Nice setup. I am working on something similar. Slip control. But I am having an issue with the voltage.
What do you use for encoder feedback?
This should give you the idea:

The shaft coupler also has the pulse encoder function.

Quote:
Originally Posted by cts_casemod View Post
So far I have modified a controller to work with slip control, but it uses the same V/Hz profile. What I want to do is change this.. In fact, keeping the slip constant and increasing voltage does increase torque, but in a much more efficient way. However if the voltage is too high, like when using torque boost its quite nice for acceleration, but the motor will drain excessive power at part load with a very low poor power factor.

I am curious to know what you did to tackle this issue
I use a regular V/Hz profile scaled by the throttle input.

Quote:
Originally Posted by Siwastaja View Post
It shouldn't be. Have you measured this? Keeping optimum slip and increasing voltage should generate torque with all the current. Power factor gets only poor when you have a combination of having voltage but not producing torque -- which only happens with low slip.

Automotive traction is easy because you don't need separate concepts for physical load and torque command; you always generate your physical load instantly by instructing torque, as there always is a large mass to accelerate.
Yeah, thats what I found. What I have repeatedly read about is saturation. So at some point your extra current won't be producing a useful magnetic field but unuseful heat.
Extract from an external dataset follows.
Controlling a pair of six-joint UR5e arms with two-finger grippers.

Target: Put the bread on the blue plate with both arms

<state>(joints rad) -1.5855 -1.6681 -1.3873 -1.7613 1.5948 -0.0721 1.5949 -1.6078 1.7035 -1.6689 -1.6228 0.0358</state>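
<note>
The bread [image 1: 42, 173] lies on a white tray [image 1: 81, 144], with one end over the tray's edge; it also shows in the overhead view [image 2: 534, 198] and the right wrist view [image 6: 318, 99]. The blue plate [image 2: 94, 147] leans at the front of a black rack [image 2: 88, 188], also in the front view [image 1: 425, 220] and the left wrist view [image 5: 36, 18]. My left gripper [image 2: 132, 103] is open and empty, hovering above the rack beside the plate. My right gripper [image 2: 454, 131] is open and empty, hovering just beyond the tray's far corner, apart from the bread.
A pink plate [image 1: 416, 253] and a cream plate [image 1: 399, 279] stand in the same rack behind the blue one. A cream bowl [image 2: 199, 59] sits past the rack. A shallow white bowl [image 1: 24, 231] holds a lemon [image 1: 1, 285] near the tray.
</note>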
I have no idea when that happens though.

Quote:
Originally Posted by PStechPaul View Post
An idea I had was to measure the DC link bus and DC current to determine the actual power consumption, and then assume that torque is proportional to the current drawn by the motor (which can be obtained at various combinations of voltage and frequency, within a certain range of slip that avoids breakdown torque). You should be able to find a "sweet spot" where you get the torque you need for the least power in. This maximizes efficiency and minimizes reactive current which results in low power factor. The output power can be estimated from the shaft RPM and the torque (which is indirectly measured by the current).

The problem with using current to measure torque is that the reactive current does not contribute to power and thus should be subtracted from the total current. That should be something that can be derived from the phase angle of the current with respect to voltage applied, which of course is a vector operation, and perhaps just another way to express the space vector control algorithm.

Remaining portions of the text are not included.